Problem to work on: Locate every line in the material below that has the word "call". Copy each of those lines.

Records for processing:

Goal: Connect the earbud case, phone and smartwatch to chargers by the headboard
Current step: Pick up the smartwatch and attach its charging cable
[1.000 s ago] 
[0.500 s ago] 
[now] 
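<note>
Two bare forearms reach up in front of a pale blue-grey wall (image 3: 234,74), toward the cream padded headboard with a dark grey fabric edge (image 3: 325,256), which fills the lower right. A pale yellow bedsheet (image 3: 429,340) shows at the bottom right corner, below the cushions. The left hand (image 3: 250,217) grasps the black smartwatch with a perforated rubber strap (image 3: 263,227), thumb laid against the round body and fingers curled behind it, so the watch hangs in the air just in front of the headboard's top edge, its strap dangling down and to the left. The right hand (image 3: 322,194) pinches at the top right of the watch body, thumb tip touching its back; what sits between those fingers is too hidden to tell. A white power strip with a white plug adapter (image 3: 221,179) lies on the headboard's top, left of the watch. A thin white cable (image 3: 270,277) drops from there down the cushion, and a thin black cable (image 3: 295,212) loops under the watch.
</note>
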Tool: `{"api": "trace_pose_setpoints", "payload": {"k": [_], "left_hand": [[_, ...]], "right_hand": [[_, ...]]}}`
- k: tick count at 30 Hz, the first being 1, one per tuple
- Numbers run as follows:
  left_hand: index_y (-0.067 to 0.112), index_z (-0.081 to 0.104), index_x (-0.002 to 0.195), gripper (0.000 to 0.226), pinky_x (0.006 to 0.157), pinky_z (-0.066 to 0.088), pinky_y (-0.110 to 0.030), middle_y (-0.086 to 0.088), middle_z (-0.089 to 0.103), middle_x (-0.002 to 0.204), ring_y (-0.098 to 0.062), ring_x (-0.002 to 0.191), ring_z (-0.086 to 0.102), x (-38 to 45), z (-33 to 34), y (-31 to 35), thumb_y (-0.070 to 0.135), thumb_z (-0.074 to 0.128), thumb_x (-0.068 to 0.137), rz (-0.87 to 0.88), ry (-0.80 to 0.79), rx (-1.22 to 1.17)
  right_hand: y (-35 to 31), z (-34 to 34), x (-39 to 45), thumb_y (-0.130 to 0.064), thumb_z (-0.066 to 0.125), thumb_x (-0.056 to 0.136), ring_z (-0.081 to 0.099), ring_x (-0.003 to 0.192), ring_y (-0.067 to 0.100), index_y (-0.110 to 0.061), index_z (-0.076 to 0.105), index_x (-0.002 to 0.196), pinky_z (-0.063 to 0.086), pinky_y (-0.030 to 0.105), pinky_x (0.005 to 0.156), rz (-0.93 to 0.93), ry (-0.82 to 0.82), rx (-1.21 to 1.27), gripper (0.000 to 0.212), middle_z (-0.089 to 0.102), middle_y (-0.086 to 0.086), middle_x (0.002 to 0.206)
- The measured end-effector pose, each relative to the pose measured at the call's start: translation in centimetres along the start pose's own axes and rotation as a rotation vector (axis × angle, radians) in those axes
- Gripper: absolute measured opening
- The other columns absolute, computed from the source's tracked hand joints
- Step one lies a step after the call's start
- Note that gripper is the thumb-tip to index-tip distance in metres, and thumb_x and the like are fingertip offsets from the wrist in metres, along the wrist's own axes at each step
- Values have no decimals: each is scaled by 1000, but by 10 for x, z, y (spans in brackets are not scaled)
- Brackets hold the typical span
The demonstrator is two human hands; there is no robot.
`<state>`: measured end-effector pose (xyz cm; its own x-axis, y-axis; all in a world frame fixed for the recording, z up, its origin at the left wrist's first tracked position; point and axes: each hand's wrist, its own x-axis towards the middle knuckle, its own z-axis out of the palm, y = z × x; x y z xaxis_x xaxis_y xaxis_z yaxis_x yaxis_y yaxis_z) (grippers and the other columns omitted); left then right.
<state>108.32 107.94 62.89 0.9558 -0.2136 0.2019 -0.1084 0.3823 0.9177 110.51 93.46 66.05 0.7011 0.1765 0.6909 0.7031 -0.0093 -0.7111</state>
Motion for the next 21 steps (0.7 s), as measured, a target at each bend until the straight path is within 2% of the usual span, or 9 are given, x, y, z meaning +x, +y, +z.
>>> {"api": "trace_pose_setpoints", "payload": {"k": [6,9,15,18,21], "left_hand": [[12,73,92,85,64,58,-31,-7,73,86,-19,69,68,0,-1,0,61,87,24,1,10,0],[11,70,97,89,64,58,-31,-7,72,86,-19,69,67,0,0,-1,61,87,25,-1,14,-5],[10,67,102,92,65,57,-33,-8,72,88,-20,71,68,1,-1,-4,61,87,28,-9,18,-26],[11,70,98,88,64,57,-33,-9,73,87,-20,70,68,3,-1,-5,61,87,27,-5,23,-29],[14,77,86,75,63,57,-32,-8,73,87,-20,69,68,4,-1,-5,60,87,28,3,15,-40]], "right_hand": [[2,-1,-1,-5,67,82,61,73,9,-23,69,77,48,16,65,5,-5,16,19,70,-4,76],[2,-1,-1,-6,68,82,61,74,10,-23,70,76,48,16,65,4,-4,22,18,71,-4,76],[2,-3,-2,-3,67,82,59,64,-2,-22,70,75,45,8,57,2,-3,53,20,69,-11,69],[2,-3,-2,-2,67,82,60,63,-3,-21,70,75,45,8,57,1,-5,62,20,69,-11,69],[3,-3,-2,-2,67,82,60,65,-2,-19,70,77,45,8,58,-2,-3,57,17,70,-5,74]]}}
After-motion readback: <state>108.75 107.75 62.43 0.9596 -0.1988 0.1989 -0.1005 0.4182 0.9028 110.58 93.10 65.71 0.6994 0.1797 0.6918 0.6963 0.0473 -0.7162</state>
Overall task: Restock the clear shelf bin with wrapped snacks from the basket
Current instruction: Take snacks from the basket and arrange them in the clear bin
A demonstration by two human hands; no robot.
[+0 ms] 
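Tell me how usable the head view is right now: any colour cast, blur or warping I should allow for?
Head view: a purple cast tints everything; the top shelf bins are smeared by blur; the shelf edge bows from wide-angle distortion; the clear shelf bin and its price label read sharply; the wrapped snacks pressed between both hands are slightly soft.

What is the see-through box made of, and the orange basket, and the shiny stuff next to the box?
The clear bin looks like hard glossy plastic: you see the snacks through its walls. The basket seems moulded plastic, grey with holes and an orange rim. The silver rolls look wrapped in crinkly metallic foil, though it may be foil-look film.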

Answer to the problem:
- The measured end-effector pose, each relative to the pose measured at the call's start: translation in centimetres along the start pose's own axes and rotation as a rotation vector (axis × angle, radians) in those axes
- Step one lies a step after the call's start

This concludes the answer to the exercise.